Absolutely SIMD is still relevant.
First, SIMD can more easily interoperate with scalar code, because it can read and write the same memory directly, while GPUs require the data to be uploaded to GPU memory before it can be accessed. For example, it's straightforward to vectorize a function like memcmp() via SIMD, but it would be absurd to implement memcmp() by uploading the data to the GPU and running it there. The latency would be crushing.
Second, both SIMD and GPUs are bad at highly branchy code, but SIMD is somewhat less worse. This is due to the fact that GPUs group multiple threads (a "warp") under a single instruction dispatcher. So what happens when threads need to take different paths: an if branch is taken in one thread, and the else branch is taken in another? This is called a "branch divergence" and it is slow: all the "if" threads execute while the "else" threads wait, and then the "else" threads execute while the "if" threads wait. CPU cores, of course, do not have this limitation.

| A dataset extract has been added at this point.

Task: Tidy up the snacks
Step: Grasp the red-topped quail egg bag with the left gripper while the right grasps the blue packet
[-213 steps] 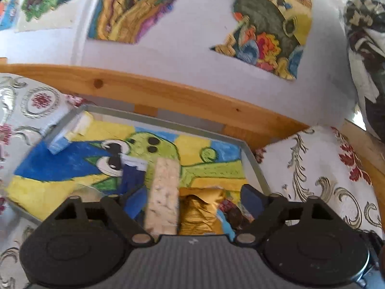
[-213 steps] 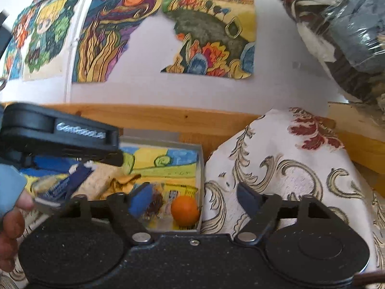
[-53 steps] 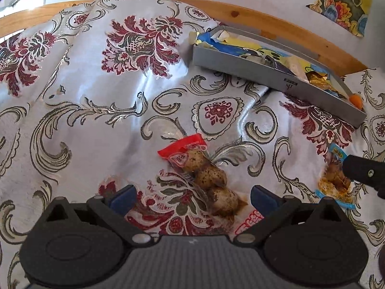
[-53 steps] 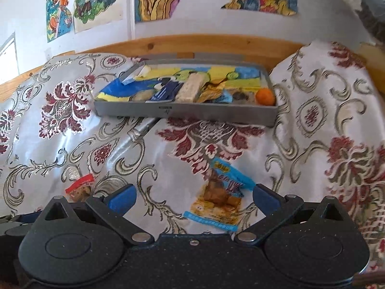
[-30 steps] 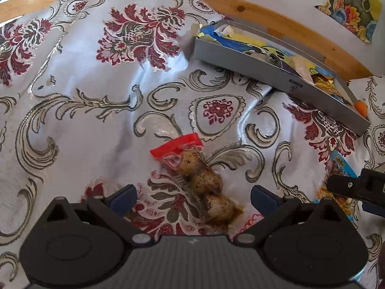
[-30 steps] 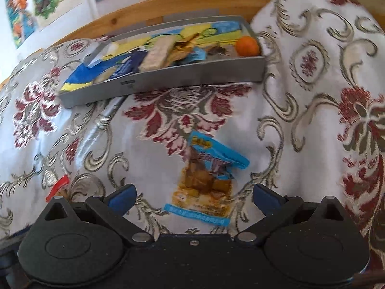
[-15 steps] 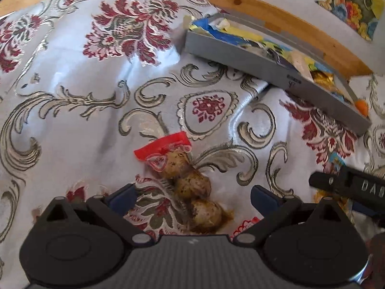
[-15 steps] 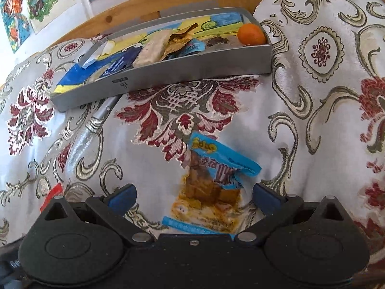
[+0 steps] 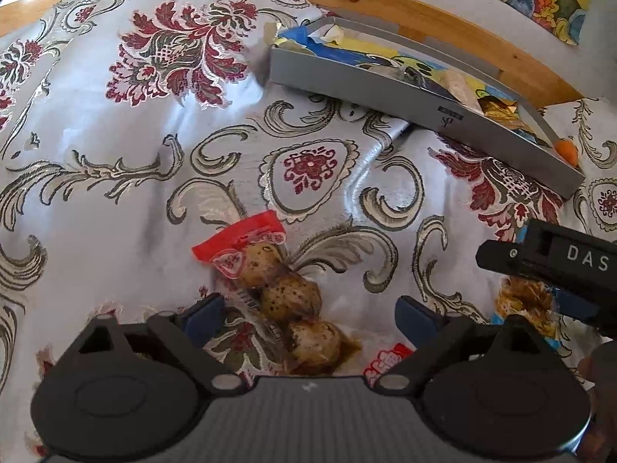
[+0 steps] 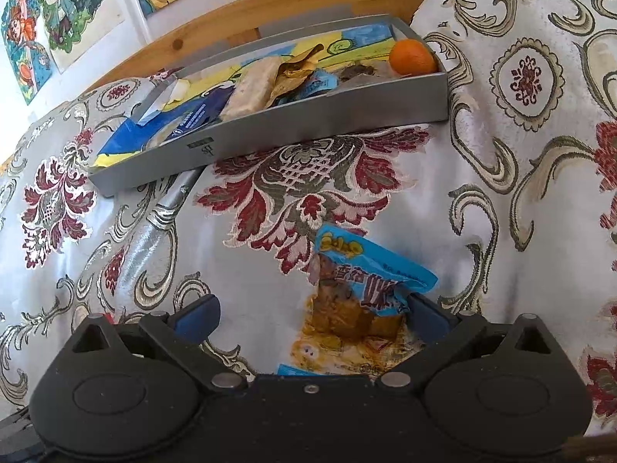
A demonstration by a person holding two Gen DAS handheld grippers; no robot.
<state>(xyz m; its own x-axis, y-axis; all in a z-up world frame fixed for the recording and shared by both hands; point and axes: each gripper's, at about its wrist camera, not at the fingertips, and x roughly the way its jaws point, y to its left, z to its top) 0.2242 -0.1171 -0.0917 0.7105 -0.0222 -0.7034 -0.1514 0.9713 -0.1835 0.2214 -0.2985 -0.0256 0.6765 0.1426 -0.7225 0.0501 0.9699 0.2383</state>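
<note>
A clear packet of brown eggs with a red top lies on the patterned cloth, between the spread fingers of my left gripper, which is open. A blue and orange snack packet lies between the fingers of my right gripper, also open; its right pad touches the packet's edge. The right gripper's body shows at the right of the left wrist view, over that blue packet. A grey tray further back holds several snacks and an orange.
The floral silver and red cloth covers a lumpy surface, rising into a mound at the right. A wooden rail runs behind the tray, with paintings on the wall beyond.
Both grippers have come down from the tray to the cloth and moved closer over their packets. The right gripper's fingers now straddle the blue packet; the left's straddle the egg packet.
</note>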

The upshot is that SIMD is better for what might be called "intermediate workloads:" workloads up to intermediate size, with some data-parallelism, some unpredictability in access patterns, some branchiness. GPUs are better for very large workloads that have predictable execution flow and access patterns.
(There's also some peripheral reasons, such as better support for double precision floating point in CPUs.)